§ **Exercise objective**
Each line in the records below that has the word "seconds" should be copied.

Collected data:
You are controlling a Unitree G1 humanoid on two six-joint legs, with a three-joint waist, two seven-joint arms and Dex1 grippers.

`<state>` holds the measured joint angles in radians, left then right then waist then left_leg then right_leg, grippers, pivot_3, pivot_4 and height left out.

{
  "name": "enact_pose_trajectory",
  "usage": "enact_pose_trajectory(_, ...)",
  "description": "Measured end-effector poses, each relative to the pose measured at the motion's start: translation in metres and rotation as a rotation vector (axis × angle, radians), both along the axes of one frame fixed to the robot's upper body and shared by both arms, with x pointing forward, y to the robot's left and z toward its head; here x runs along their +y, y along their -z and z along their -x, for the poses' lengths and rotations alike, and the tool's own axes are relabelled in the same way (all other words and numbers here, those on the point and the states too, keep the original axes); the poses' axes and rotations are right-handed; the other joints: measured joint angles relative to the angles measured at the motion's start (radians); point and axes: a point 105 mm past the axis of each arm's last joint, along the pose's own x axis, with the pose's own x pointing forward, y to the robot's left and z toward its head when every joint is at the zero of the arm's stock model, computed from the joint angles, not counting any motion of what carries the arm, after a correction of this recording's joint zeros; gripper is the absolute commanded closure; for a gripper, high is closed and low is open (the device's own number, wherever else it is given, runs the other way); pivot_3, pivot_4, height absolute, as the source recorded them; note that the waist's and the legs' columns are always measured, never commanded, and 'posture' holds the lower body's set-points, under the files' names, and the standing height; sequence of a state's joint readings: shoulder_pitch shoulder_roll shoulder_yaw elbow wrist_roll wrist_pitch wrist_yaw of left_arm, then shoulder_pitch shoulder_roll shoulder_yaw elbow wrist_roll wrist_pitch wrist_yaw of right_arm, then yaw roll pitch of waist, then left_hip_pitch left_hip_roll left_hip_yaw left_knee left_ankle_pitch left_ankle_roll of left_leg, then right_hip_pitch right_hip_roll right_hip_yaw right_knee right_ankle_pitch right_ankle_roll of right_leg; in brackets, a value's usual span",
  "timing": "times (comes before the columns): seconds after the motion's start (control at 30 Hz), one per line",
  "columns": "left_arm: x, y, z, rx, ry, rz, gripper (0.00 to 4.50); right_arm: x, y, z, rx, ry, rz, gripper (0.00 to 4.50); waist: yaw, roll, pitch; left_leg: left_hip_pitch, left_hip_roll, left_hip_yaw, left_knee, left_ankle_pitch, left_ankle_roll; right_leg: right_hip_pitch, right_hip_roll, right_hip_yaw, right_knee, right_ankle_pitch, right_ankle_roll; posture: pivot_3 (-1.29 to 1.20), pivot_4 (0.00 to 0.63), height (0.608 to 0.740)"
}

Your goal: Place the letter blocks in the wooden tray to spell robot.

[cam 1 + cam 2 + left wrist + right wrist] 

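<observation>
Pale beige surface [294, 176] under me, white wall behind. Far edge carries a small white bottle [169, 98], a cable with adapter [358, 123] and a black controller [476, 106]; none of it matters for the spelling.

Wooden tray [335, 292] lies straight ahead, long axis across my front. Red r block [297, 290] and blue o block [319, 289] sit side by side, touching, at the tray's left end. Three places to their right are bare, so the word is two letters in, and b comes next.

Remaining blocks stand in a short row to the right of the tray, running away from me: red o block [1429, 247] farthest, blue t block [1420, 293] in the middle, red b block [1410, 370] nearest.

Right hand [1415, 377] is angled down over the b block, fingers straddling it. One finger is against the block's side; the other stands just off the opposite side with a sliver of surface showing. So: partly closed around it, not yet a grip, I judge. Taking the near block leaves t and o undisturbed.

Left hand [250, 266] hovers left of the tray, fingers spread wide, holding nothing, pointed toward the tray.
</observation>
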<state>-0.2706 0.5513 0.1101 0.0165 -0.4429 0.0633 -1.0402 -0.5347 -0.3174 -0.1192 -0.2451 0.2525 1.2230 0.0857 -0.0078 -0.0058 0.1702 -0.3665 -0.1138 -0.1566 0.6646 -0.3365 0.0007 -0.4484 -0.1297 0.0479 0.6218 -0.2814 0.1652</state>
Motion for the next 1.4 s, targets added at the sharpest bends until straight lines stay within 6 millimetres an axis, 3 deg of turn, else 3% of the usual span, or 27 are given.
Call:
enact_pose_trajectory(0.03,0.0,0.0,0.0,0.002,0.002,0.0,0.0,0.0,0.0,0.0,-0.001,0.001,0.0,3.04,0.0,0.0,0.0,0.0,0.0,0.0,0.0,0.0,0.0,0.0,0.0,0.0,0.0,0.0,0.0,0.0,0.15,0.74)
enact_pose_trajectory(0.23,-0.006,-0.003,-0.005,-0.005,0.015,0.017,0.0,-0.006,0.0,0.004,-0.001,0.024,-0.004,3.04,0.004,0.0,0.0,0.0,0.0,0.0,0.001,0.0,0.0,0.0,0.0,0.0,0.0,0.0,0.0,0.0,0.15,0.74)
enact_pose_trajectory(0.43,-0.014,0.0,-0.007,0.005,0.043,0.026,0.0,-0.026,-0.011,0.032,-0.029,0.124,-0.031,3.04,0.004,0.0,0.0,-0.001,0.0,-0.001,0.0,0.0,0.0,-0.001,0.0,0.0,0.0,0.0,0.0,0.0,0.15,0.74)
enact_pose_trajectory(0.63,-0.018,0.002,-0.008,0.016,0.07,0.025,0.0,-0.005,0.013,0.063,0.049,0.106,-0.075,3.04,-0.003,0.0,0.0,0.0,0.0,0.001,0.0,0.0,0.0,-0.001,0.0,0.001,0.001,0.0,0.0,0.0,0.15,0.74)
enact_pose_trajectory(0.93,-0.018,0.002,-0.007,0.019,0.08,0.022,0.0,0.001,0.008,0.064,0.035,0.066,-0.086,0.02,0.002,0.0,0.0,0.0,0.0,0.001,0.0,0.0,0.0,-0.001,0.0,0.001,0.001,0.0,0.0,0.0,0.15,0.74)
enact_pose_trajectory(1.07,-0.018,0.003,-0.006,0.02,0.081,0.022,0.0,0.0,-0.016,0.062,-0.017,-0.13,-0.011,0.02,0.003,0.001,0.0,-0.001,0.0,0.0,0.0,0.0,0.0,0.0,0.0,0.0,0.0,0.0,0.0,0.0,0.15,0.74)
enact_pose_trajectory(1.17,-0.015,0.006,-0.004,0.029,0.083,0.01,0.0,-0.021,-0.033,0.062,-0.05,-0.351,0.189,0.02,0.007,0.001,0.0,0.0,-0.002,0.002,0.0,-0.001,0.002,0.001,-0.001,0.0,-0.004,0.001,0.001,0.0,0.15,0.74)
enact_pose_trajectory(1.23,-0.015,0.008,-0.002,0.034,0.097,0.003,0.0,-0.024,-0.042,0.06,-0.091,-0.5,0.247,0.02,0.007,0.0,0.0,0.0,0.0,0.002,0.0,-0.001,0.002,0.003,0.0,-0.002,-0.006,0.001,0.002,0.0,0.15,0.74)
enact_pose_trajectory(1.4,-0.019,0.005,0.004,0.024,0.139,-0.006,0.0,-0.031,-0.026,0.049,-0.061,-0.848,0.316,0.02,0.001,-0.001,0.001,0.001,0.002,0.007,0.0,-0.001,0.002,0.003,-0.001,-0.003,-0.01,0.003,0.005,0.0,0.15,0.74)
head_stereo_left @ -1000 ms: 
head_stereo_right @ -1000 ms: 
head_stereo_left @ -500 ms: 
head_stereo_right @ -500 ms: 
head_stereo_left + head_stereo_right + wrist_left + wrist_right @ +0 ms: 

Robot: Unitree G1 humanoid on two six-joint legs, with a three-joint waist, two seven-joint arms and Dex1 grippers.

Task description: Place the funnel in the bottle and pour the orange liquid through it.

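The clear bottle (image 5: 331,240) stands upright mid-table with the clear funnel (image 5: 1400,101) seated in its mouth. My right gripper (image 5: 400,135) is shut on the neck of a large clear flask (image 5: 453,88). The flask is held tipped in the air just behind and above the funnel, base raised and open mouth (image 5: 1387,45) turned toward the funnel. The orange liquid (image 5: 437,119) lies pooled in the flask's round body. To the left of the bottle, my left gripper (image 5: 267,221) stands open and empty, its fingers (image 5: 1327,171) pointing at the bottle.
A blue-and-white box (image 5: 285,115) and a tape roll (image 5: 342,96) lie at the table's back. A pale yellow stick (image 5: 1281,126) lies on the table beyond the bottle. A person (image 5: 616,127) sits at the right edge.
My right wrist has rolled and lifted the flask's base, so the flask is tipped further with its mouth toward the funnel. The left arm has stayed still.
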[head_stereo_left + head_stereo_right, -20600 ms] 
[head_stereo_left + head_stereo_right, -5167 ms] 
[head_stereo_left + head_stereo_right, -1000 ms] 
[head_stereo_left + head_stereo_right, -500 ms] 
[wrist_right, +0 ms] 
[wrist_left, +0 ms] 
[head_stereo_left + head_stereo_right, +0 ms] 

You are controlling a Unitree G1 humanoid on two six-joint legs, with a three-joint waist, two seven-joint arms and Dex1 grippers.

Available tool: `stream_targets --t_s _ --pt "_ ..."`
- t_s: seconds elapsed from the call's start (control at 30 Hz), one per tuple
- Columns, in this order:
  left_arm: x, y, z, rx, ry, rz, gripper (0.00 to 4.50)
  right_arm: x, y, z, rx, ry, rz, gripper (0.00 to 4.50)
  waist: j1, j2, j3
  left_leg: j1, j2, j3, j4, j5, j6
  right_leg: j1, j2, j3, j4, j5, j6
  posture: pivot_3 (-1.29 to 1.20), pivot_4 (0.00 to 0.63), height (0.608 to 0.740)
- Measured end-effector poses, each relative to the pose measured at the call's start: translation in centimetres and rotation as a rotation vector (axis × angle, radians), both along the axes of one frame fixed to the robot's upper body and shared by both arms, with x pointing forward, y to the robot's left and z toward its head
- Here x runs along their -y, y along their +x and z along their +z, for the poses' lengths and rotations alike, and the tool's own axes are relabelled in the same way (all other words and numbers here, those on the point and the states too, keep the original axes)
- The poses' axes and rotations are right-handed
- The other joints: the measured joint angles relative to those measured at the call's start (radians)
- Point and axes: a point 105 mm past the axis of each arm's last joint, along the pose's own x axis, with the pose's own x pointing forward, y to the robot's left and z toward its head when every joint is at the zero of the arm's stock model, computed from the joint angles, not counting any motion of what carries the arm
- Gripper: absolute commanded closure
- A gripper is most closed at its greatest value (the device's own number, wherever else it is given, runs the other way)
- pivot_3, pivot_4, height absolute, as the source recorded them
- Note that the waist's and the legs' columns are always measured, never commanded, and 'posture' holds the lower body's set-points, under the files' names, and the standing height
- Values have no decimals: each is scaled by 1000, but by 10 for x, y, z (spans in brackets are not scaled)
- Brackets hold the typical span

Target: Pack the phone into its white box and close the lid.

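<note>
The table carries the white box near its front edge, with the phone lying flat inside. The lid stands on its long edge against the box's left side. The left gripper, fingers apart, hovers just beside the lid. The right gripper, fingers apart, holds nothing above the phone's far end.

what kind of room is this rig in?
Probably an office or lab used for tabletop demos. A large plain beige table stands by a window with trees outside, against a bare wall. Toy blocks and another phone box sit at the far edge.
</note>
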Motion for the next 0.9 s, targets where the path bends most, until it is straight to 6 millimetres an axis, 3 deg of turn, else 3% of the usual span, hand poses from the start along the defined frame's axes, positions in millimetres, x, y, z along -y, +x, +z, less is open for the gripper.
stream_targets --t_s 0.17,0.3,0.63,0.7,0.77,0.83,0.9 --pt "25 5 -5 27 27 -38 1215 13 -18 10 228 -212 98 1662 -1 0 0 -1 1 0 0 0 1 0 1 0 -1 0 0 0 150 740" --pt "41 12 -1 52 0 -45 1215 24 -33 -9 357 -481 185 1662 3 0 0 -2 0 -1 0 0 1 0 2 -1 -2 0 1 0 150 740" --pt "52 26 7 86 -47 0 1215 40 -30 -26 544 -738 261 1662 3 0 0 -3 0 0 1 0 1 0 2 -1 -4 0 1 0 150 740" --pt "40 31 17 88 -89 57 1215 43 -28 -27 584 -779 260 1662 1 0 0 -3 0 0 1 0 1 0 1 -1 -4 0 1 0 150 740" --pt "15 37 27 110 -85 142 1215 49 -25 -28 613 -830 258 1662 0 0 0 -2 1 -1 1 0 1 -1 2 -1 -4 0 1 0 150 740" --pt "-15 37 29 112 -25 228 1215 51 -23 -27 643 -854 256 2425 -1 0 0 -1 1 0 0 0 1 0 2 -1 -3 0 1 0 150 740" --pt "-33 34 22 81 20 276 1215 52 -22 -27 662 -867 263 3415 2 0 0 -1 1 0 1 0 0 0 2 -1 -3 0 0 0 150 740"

§ **Answer for this exercise**
  "timing": "times (comes before the columns): seconds after the motion's start (control at 30 Hz), one per line",
- t_s: seconds elapsed from the call's start (control at 30 Hz), one per tuple

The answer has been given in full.